Step 5: Email Alerts
Add a scheduling feature:
- User can set up weekly or monthly monitoring
- System automatically checks for updates
- Sends email alert when:
- Competitor launches major feature
- Pricing changes detected
- Sentiment drops significantly
- Funding announcement
Include summary and link to dashboard.
Deployment Consideration:
For production use with email alerts, you’ll need to:
Export to GitHub
Add email service integration (SendGrid, Gmail API)
Set up Cloud Scheduler for automated runs
Deploy to Cloud Run with environment variables
Time to build: 45-60 minutes
Production-ready: Needs data persistence (add Firestore) and email service integration
PM Use Case: Market intelligence, competitive strategy, sales enablement, quarterly business reviews.
Tutorial 2: Meeting Whiteboard to Action Items
What we’re building: Upload a photo of your whiteboard after a meeting and AI converts it to structured action items with owners and due dates.
What it demonstrates: Nano Banana OCR, image analysis, structured output, task management integration
Step-by-Step Build
Step 1: Core Functionality
Build a meeting notes converter. Users upload a photo of a whiteboard covered in sticky notes and drawings. The app should:
1. Use Nano Banana to analyze the image and extract all text
2. Identify different types of content
3. For action items, identify:
- The task description
- Owner (if names are visible)
- Priority (if indicated by color or markers)
- Estimated effort
4. Display results in a clean, organized view with tabs for each category
5. Allow users to edit and refine before exporting
Add drag-and-drop file upload with preview.
What you get:
Step 2: Smart Recognition
Improve the analysis to:
- Recognize common abbreviations (DRI = owner, EOW = end of week, FYI = for your information)
- Parse dates from text (”by Friday” → actual date)

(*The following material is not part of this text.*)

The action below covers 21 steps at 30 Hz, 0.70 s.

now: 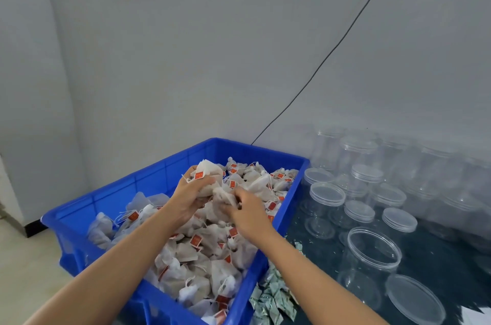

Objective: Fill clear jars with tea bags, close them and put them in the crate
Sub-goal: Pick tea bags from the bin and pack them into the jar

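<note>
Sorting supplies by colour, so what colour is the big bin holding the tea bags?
Bright blue: the bin shows clearly in the head view.

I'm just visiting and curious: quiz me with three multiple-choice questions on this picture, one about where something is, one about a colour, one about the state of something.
1. Where are both hands?
A. Over the tea bags in the crate
B. Inside the open jar
C. Flat on the floor

2. What colour is the crate?
A. Green
B. Blue
C. Yellow

3. What is the state of the nearest jar on the table?
A. Closed and full
B. Tipped on its side
C. Open and empty, lid beside it

Answers:
1 A: the left hand and right hand both grip tea bags above the heap.
2 B: the crate has bright blue walls.
3 C: the open jar stands upright with nothing inside, and a loose lid lies next to it.
</note>
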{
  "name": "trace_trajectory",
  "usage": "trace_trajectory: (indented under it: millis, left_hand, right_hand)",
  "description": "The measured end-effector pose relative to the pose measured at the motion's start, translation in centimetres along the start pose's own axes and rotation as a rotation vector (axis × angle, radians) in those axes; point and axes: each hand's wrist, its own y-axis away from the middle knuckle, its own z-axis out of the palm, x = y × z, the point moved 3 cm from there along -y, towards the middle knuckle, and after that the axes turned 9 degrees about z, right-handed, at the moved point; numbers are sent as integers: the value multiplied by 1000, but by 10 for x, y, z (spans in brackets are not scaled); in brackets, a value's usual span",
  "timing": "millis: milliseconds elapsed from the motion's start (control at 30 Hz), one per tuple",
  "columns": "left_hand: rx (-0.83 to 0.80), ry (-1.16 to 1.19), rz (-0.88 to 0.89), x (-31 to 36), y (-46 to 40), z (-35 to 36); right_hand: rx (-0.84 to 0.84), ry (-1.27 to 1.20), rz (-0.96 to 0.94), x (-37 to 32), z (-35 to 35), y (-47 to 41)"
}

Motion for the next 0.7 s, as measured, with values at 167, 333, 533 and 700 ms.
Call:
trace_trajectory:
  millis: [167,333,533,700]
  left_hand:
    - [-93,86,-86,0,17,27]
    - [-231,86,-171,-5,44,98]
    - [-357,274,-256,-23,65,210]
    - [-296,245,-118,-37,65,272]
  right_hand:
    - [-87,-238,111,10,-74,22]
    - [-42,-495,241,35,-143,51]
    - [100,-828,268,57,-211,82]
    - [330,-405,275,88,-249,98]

- Identify priority markers:
- Red/orange sticky notes = high priority
- Exclamation marks = urgent
- Stars or checkmarks = important
- Group related items (items near each other on board are likely related)
- Detect arrows showing dependencies
Step 3: Visual Annotation
Step 4: Export Options
Add export to:
1. Google Sheets with columns:
- Category (Action/Idea/Decision/Question)
- Description
- Owner
- Priority (High/Medium/Low)
- Due Date
- Status (Not Started/In Progress/Completed)
- Notes
2. Google Docs formatted as:
- Meeting title and date
- Attendees (if visible on board)
- Decisions section
- Action items with owners and dates
- Ideas for future consideration
- Open questions
3. Email summary to all attendees (input email addresses)
Step 5: Advanced Features
Add:
- Batch processing (upload multiple whiteboard photos from a multi-day workshop)

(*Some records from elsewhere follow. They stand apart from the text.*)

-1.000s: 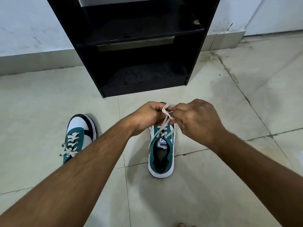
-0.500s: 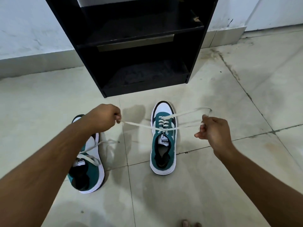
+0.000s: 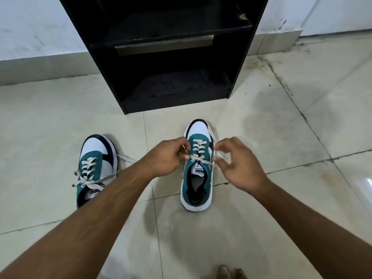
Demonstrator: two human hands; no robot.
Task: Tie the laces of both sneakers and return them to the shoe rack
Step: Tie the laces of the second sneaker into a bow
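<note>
Two green, white and black sneakers stand on the tiled floor, toes toward the black shoe rack (image 3: 239,63). The right sneaker (image 3: 198,178) sits in the middle; its white laces (image 3: 203,160) cross over the tongue. My left hand (image 3: 167,156) pinches the lace end at the sneaker's left side. My right hand (image 3: 237,162) holds the other lace end at its right side, slightly blurred. The left sneaker (image 3: 94,164) lies partly under my left forearm, with loose laces (image 3: 88,182) trailing across it.
The rack's lower shelf (image 3: 177,91) and upper shelf (image 3: 173,27) hold no shoes. A white wall with a grey skirting (image 3: 40,63) runs behind. Toes of a foot (image 3: 229,271) show at the bottom edge.
Both hands had pulled the right sneaker's laces wide apart half a second ago; now they have come back in close beside the sneaker, still holding the lace ends.
</note>
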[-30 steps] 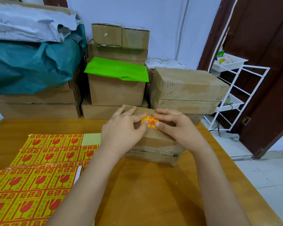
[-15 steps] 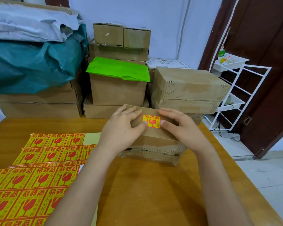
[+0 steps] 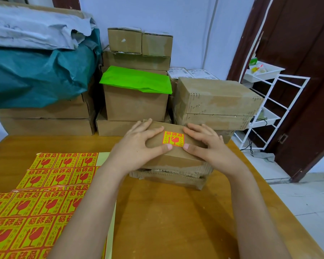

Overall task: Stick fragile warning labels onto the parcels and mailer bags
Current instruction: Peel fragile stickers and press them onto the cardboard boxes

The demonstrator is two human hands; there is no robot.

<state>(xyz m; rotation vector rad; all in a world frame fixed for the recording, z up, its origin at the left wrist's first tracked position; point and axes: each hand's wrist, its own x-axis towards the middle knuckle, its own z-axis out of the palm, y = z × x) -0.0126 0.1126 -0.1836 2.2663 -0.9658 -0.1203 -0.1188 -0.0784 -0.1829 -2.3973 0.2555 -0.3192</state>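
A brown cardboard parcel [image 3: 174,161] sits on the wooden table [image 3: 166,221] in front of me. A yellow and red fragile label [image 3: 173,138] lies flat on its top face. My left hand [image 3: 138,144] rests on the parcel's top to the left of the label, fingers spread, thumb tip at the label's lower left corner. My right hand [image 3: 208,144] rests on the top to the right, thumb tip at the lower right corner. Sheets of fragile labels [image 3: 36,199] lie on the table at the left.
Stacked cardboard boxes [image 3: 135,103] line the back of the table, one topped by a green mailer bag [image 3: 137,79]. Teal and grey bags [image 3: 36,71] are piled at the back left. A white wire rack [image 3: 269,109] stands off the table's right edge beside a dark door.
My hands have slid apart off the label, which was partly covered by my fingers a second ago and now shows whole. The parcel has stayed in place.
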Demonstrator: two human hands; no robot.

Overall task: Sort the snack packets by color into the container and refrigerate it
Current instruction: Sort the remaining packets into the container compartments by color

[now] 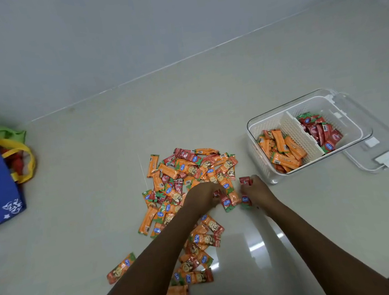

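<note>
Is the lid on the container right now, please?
No, the lid lies flat on the floor behind and beside the open container, partly under it, with both compartments uncovered.

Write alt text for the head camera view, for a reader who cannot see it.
Two bare hands, left hand and right hand, pick red packets from a mixed pile of orange and red snack packets on a pale floor. At right, a divided clear container holds orange packets and red ones in separate compartments.
</note>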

- Compare before/after: Upload updated whiteboard, highlight what changed
- Integration with project management tools (generate Jira/Asana tickets from action items)
- Voice annotation: Record verbal notes while reviewing, AI adds to documentation
Real-World Testing:
Take actual photos of whiteboards from your last team meeting. Test with:
Messy handwriting
Mixed content (text + drawings)
Overlapping sticky notes
Different lighting conditions
Refine prompts based on accuracy:
The handwriting recognition is struggling with cursive. Improve by:
- Using a more aggressive OCR model
- Showing confidence scores for each extraction
- Allowing users to correct misreads easily
- Learning from corrections (if a user fixes “tark” to “task” multiple times, remember this)
Output:
Time to build: 40-50 minutes
Production-ready: Yes, with user feedback to improve OCR accuracy
PM Use Case: Agile retrospectives, design sprints, brainstorming sessions, workshop documentation, remote team collaboration.

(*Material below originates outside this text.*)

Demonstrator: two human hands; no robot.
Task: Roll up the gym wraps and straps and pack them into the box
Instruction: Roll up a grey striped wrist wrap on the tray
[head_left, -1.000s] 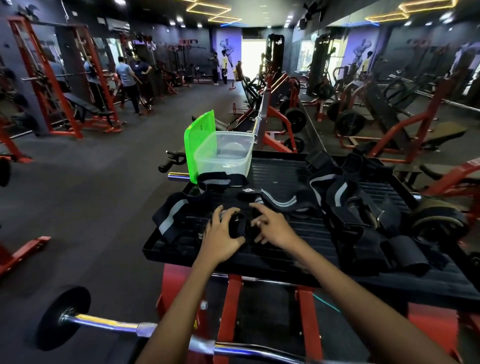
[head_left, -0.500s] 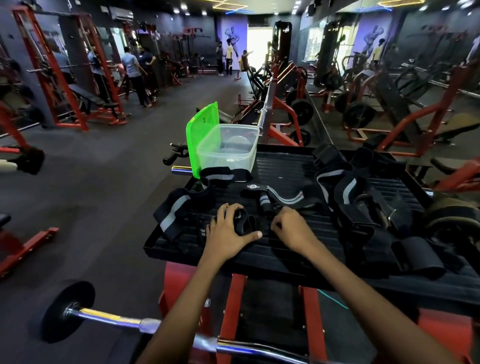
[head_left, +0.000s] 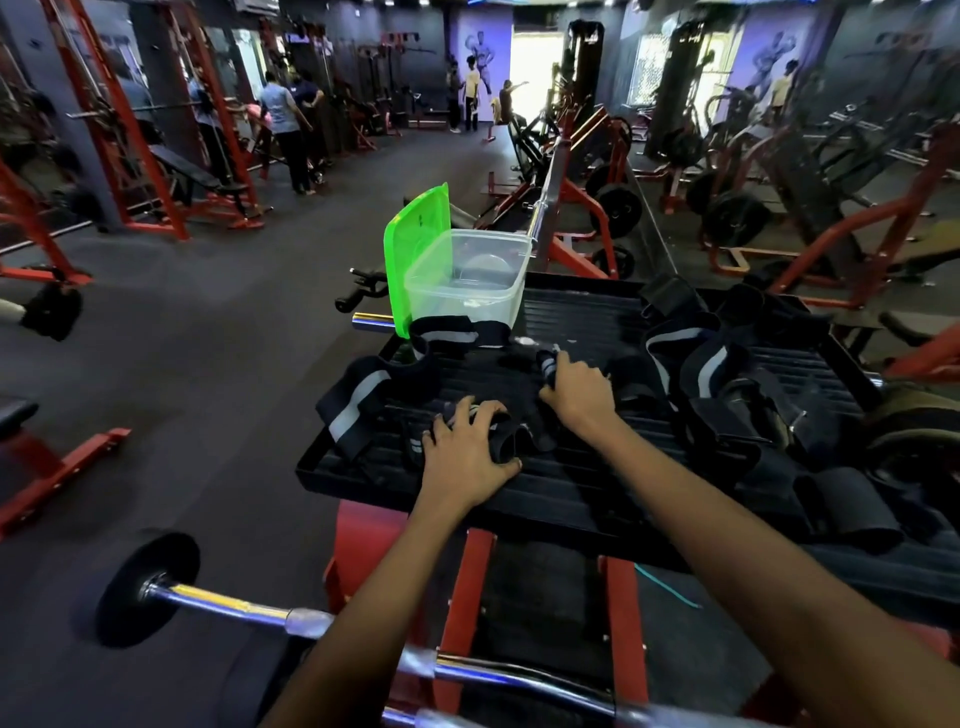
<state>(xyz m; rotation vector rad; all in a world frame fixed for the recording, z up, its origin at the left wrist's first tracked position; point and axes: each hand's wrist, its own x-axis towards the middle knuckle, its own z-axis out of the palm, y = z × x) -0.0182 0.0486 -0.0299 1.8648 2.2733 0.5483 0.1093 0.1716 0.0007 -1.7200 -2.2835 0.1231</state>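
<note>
Fingers of the left hand (head_left: 470, 449) curl over the rolled part of a black wrap (head_left: 498, 441) at lower centre of the head view, pinning it to the ribbed black platform (head_left: 571, 499). Just above, the right hand (head_left: 576, 392) pinches that wrap's striped free end (head_left: 546, 364). Rolling well likely means keeping the tail taut and the edges aligned while the roll turns. It looks soft, dark, grey-striped. More loose wraps (head_left: 696, 358) lie right; the clear box (head_left: 467, 280), green lid (head_left: 415, 249) raised, waits above centre.
</note>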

When Google AI Studio Wins
✅ You want to prototype multimodal apps (text + image + video + voice)
✅ You need location-aware or grounded apps (Maps/Search)
✅ You’re experimenting on a budget
✅ You’re a PM/non-technical founder testing ideas
Lowest learning curve with highest ceiling. You can export to code when ready.
✅ You want one-click deployment for demos
Cloud Run deployment is frictionless. Competitors require more setup.
✅ You need 1M token context for complex projects
Gemini 2.5 Pro remembers everything. Others lose context and repeat mistakes.